Content starts
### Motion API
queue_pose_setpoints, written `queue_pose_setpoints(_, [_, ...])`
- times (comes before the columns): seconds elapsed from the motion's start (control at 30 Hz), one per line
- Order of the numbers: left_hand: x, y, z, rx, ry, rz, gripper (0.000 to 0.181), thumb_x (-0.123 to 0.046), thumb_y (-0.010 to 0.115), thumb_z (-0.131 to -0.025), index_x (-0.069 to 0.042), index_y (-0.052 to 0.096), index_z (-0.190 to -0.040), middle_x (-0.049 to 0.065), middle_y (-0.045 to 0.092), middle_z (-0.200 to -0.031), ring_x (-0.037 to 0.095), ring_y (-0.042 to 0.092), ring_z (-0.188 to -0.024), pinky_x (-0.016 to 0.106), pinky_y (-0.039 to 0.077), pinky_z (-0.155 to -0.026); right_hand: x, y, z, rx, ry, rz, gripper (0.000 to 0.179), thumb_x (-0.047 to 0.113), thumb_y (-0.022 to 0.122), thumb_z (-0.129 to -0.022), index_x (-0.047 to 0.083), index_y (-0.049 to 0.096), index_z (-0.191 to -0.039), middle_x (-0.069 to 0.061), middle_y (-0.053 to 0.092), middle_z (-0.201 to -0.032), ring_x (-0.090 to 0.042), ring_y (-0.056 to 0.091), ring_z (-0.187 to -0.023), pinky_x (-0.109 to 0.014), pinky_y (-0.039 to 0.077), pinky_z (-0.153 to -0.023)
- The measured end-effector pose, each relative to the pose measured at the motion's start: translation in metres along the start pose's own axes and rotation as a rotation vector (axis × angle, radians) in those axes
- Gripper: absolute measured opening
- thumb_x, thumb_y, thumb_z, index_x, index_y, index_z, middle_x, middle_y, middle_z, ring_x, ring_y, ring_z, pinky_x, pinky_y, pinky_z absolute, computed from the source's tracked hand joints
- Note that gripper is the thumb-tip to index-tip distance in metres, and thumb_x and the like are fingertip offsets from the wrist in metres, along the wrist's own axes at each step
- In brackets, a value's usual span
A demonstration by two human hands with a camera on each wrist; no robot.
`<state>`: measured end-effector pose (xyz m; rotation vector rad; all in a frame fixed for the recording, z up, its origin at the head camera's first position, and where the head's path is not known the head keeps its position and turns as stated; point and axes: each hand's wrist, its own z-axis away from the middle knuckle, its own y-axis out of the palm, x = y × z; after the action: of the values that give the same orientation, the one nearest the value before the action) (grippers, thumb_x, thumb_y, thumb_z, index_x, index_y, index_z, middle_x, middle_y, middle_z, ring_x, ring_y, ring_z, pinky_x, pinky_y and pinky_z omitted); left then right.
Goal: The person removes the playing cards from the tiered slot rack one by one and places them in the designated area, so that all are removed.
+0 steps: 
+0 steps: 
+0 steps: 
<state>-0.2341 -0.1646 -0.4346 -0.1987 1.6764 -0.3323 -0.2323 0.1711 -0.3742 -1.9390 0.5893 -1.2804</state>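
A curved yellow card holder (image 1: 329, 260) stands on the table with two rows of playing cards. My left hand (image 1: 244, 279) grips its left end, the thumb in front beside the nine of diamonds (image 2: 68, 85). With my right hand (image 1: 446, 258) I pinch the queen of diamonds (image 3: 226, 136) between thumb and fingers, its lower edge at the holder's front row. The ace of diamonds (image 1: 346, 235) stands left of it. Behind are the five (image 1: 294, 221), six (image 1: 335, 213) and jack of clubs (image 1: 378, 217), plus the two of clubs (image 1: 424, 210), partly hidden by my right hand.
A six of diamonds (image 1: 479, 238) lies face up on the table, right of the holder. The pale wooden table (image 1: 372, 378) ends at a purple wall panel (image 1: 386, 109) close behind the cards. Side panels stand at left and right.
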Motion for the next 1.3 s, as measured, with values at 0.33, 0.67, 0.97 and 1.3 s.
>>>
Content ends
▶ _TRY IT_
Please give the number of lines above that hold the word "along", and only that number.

▶ _TASK OUTPUT_
2